Originally Posted by
Shishdisma
I had a 606, and it was hilarious. If you need features and knobs, have a blast, if you want an actually quality product, theres much better you can get for the money. Plastic stems, plastic pots, plastic faders, a decent crossfader, completely useless mic channels, mains hum on the 4th channel, tinny effects unit, and channel gains so harsh I could play the noise using filters.
The cueing bus also blew me away, I had it up all the way to where audible noise came through the output, and it was "club volume," the cue bus uses that infuriating A&H system, that blasts the master when you're not cuing a channel, special guest "ignores the cue volume control" appears here too.
Filters were interesting, Id put them around Serato Itch quality, and I gave up trying to use the LFO's after the tap switches stuck for the 4th time. All the fun A&H modes, but they really sound a bit phoned in. Like I said, features over quality.

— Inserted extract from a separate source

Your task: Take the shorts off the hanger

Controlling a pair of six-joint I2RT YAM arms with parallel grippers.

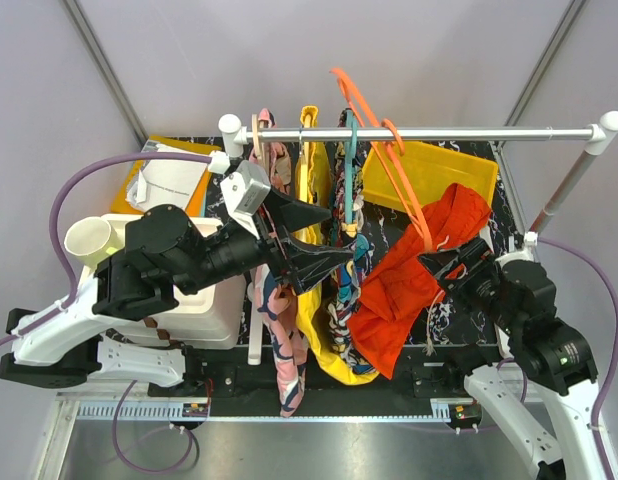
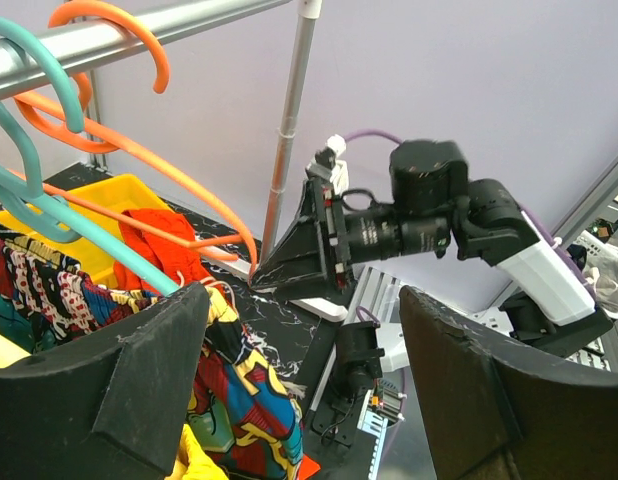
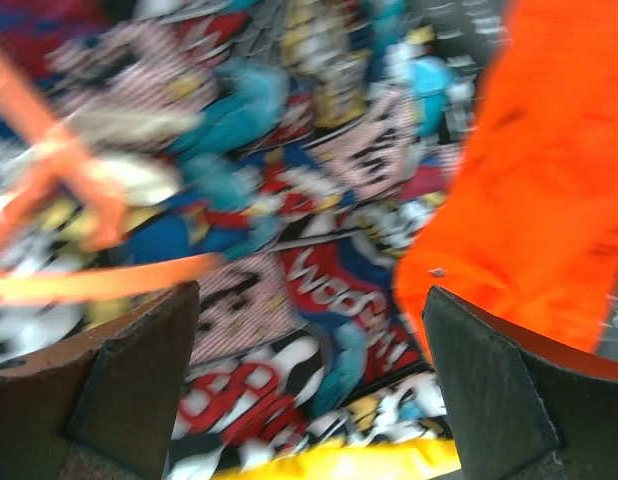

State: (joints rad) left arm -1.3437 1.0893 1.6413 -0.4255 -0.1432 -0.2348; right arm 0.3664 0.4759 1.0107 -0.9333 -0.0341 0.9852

But what really amazed me is how every single knob had a different amount of wobble in them, but the entire unit maintained a uniform feeling of "This is going to snap if I knock it." The entire EQ field was literally a full gamut of "Wobbles ridiculously" to "definitely overtorqued," and of course, it's all one PCB, so snap one and you're screwed.
Sound quality is about what you'd expect from Behringer, line channels are noisy and just sound a bit washed, and the mic channels are straight up underwater running an aux return through them. The 4 band EQ is a nice trick, but if you're used to a 92, you'll be actively thrown off by their colour and spacing.